FNAL - LQCD Documentation

New Users

User Authentication

Building your code - The Runtime Environment

Submitting jobs to the TORQUE Batch System

Project Allocations

Software Documentation Details

Hardware Details

Filesystem Details

Mass/Tape Storage Details

Transferring Files

Compilers

FAQs

FAQs

  1. What is the best way to contact the LQCD system administrators at Fermilab ?
  2. Is there an email list to contact the other users ?
  3. How do I access the archives of the mails send to the email lists ?
  4. How do I check my project allocation balance?
  5. Is there a command to check the status (running, free, busy etc.) of cluster worker nodes?
  6. I am unable to delete my job, and I am getting an email message every 10s.?
  7. What storage space do I use?
  8. Why should I use fcp instead of rcp?
  9. Is one hour utililization of kaon node the same as one hour utilization of pion node?
  10. What are the batch queue scheduler terms soft and hard node limits?

  1. What is the best way to contact the LQCD system administrators at Fermilab?

    The best way to contact the LQCD system administrators is by sending an email to lqcd-admin@fnal.gov.

  2. Is there an email list to contact the other users?

    Yes, the email list lqcd-users@fnal.gov has been setup for that purpose.

  3. How do I access the archives of the mails send to the email lists?

    The archives of the lqcd-admin and lqcd-users email lists are available at:
    http://listserv.fnal.gov/archives/lqcd-admin.html
    http://listserv.fnal.gov/archives/lqcd-users.html

  4. How do I check my project allocation balance?

    Run the following command on lqcd.fnal.gov:

    [@lqcd]$> /usr/local/bin/lquota
    As of Wed Nov 1 10:01, account lqcdproject used 
    1230274 of 4245202 allocated nodehours, which is 29.0 %
    of total allocation
    

    Note: lquota prints the project allocation balance for all Fermilab LQCD clusters.

  5. Is there a command to check the status (running, free, busy etc.) of cluster worker nodes?

    On lqcd.fnal.gov, which is the head-node for the QCD cluster:

    [@lqcd]$> /usr/local/bin/lqstat -h
    
    Print the number of free, busy, down or offline
    nodes in the Fermilab LQCD cluster.
    
    Usage: lqstat [print-option] 
    
    PRINT-OPTION free,busy,down,offline,online
    
    ** no option will print the number of free nodes
    of all types.
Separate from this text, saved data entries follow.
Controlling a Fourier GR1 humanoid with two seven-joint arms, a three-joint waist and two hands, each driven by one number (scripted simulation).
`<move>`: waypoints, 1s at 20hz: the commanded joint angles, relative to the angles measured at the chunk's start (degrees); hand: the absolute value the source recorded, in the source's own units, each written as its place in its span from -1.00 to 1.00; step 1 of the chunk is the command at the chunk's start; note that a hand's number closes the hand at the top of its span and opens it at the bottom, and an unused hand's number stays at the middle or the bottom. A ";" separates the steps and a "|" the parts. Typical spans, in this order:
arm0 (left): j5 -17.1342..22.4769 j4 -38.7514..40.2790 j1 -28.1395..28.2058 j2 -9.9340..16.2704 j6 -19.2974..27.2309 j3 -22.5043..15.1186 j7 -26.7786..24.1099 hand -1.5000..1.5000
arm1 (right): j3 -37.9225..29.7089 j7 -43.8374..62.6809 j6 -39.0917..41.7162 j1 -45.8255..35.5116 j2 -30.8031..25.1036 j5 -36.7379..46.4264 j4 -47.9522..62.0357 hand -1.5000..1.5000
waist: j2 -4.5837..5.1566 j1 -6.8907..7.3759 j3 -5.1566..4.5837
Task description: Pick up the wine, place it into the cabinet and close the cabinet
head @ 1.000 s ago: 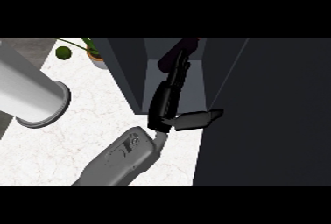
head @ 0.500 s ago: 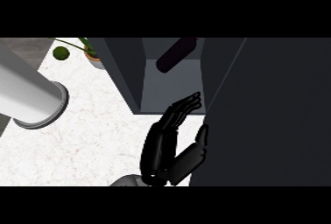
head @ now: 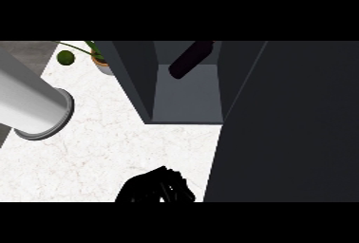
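While the cabinet door point(head: 288, 123) stands open, a dark slab filling the view from 1 to 5 o'clock, the cabinet point(head: 186, 97) shows its grey floor at 12 o'clock. The marble counter point(head: 105, 147) spreads from 7 to 10 o'clock. A grey forearm point(head: 28, 102) crosses it at 9 o'clock; its hand is out of view. At 6 o'clock a black hand point(head: 155, 187) sits at the lower edge just beside the door, fingers bunched and holding nothing; which hand it is cannot be told. The wine point(head: 191, 59) leans tilted inside the cabinet at 12 o'clock. A potted plant point(head: 95, 57) stands at 11 o'clock, a green ball point(head: 66, 58) beside it.
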 commanded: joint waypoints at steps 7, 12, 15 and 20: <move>6.27 -11.23 13.57 16.37 -13.42 6.29 -5.27 1.00 | 8.90 -0.06 3.37 1.02 4.49 -8.33 -3.17 1.00 | 0.09 0.56 -0.06; 12.02 -13.54 17.06 20.63 -18.92 14.75 -8.59 1.00 | 20.92 2.04 0.64 -0.71 10.83 -3.79 -2.61 1.00 | -0.06 0.62 -0.16; 15.53 -13.81 23.12 26.49 -24.88 20.80 -11.64 1.00 | 23.71 6.17 -2.40 -4.95 12.88 -0.30 -0.67 1.00 | -0.37 0.80 -0.24; 24.28 -15.03 29.42 33.57 -33.94 33.34 -13.02 1.00 | 25.12 3.24 -0.33 -11.54 13.71 -0.72 8.09 1.00 | -0.07 1.63 -0.16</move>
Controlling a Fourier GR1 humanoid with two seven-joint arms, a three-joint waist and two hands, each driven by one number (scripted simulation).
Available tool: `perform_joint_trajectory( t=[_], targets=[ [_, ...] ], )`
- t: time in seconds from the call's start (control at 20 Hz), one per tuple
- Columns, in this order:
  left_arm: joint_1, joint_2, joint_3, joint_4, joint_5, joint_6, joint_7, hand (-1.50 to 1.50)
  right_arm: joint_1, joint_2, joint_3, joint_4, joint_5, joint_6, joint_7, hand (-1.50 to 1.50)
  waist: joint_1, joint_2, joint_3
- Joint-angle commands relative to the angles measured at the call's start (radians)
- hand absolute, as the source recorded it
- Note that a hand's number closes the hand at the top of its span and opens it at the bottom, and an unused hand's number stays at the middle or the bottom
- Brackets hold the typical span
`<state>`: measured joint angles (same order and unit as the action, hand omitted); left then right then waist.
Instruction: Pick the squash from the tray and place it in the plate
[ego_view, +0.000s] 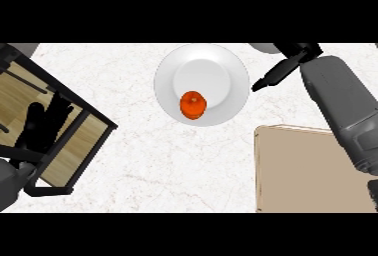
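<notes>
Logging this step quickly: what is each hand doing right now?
Left hand: open, fingers up, resting at the left edge, holding nothing.
Right hand: open, holding nothing, beside the plate with the squash.

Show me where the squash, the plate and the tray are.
squash (193, 104), head view, middle of its orange body.
plate (201, 62), head view, bare white part above the squash.
tray (310, 170), head view, bare tan surface at lower right.
</notes>
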<state>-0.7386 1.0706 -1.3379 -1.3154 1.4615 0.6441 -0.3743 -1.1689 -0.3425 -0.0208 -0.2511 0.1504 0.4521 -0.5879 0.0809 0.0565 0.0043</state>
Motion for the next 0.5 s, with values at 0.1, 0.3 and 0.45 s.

There are two types of nodes
    

    On kaon1.fnal.gov, which is the head-node for the KAON and PION(64-bit) cluster:

    [@kaon2]$ /usr/local/bin/lqstat -h
    
    Print the number of free, busy, down or offline
    
    nodes in the Fermilab LQCD cluster.
    
    Usage: lqstat [print-option]
    
    PRINT-OPTION free,busy,down,offline,online
    
    ** no option will print the number of free nodes.
    
          kaon  (AMD Opteron dual-processor dual-core, 64-bit)
          pion  (Intel P4 single-processor, 64-bit)
    
          printed in the following order
    
          kaon pion
    

  6. I am unable to delete my job, and I am getting an email message every 10s.?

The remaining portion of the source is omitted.